Here's the problem with abortion legislation. It's championed by conservative politicians. "Conservative" by definition means "I like things just the way they are." To like things just the way they are is, guess what, a privilege. That's why so many financially well-off people are conservative. That's why political conservatives are more likely to be from majority populations, from historically dominant populations. Your white straight male. Since, as I said, the anti-abortion mindset assumes a traditional nuclear family in order to use the "babies are a blessing" line, it has become a politically conservative issue as well and has gotten tied in with all sorts of other concepts that are, ironically, NOT PRO-LIFE. Laws touted as being Pro-Life that actually show little knowledge of medical sense, that shame needy women, that are basically men wanting to control women's sexuality. That's not what I want when I sign up for something that says I'm "Pro-Life," and I'm sure that's not what most other Pro-Lifers actually want, either.

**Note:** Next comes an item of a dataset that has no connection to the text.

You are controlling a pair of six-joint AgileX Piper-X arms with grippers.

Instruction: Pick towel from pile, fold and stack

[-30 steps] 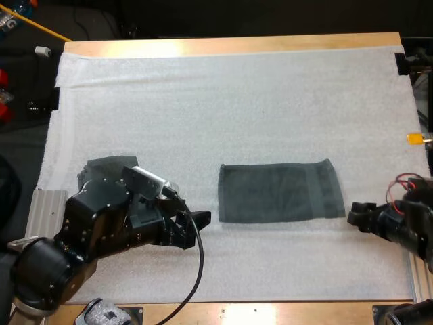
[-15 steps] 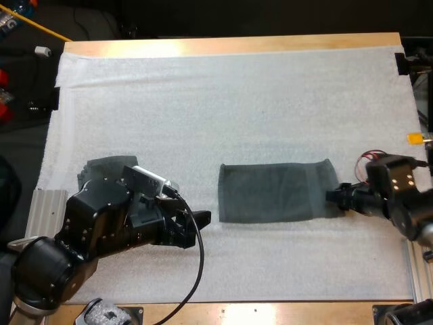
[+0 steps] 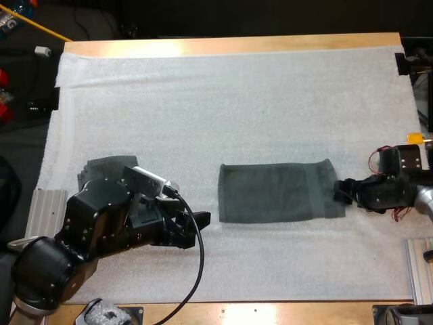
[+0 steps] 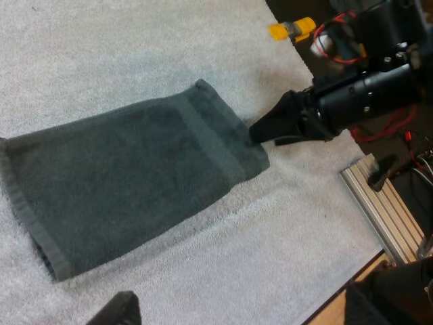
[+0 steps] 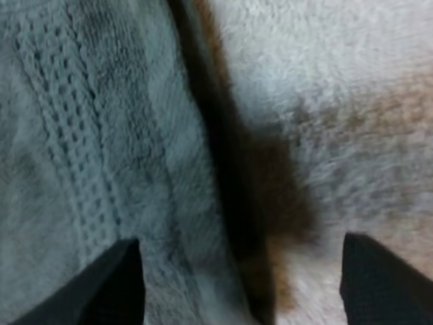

The birth control issue is of course a knotty one because that IS also against Church teachings, but too often they're lumped together politically in a way that doesn't make sense (doesn't better access to birth control equal LESS ABORTION?). But most importantly, most insidiously, the same politicians who claim to be Pro-Life with all this legislation THEN GO ON TO OPPOSE THE LEGISLATION THAT WOULD GIVE CRISIS POTENTIAL-MOTHERS THE SUPPORT THEY NEED. Oh, they skew it so you can't tell it's happening. They make sure to feed you all the stories about people who abuse the welfare system, ignoring the many more people who legitimately need it. They say people working minimum wage jobs are just NOT WORKING HARD ENOUGH. They make you believe that people who are struggling in the world probably earned it, and feed your own unacknowledged privilege with the belief that things REALLY AREN'T THAT BAD for anybody (unless it's THEIR fault) so stop complaining.

Which sounds pretty un-Christian to me. Politicians have ruined what it really means to be Pro-Life.

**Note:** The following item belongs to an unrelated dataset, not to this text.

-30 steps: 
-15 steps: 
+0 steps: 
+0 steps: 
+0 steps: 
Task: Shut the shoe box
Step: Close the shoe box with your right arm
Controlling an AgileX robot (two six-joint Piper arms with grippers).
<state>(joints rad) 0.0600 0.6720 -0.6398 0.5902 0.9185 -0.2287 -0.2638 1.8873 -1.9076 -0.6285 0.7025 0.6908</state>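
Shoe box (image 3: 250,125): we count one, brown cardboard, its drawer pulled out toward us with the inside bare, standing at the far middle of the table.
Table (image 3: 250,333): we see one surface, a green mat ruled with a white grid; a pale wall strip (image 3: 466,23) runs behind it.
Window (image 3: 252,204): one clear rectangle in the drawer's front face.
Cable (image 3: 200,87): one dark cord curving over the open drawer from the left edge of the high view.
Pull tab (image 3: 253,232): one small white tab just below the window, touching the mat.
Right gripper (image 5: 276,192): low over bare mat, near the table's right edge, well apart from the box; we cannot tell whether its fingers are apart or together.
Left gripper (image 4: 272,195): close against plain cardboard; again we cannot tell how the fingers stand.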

So maybe it's time we fought back. Maybe instead of shaming unwed mothers we support them. Maybe we give them systems that will allow them to find child care while they work. Maybe we ensure better family leave options. Maybe we help them out of abusive situations instead of insisting that maybe it's somehow THEIR fault. Maybe we give them a world they're not afraid to bring a child into. THAT will turn the tide of abortion.

But who's going to listen to me? We live in a society where everyone listens to the news outlets that tell them what they already believe. If you've read this long into my post, you probably already agree with me, too. If you're too firmly on one side or the other, you clicked out a long time ago. Or you're just going to spew your opinion in the comments without having actually read or thought about anything I said because obviously if I agree about anything the other side says then I'm wrong. But I don't get those kind of comments very often. Actually I rarely get comments at all. I LIKE COMMENTS, YOU KNOW! They let me know someone is listening! And in cases like this, I too often feel I'm just shouting into the void. Because everyone's made up their mind already.

The truth is, this post was inspired by the abortion issue. But it's really about listening to people. Hearing what the other side is really trying to say. I believe there are more truly good people in the world than there are bad, it's just sometimes we don't know it because we get blinded by the propaganda of the people we sometimes agree with. And when we only listen to the people who think like us, we'll never know for sure.

*It didn't help that my children were misbehaving at the same time, which is, you know, frustrating.
**In thinking about my frustration with my misbehaving children, and how my dad was effectively a single parent when he took us to church too, I remembered, no, my grandma came with us, too. And then I started missing my beautiful grandmother, and... okay I am basically an emotional mess today. Anyway, if you're going to diss Pro-Life Advocates as a whole, be aware that you're dissing my grandmother and I AM NOT GOING TO TAKE THAT FROM ANYBODY TODAY. YOU LOVE MY GRANDMA DARNIT BECAUSE SHE LOVED YOU! I DON'T CARE THAT SHE NEVER ACTUALLY MET YOU, SHE DID!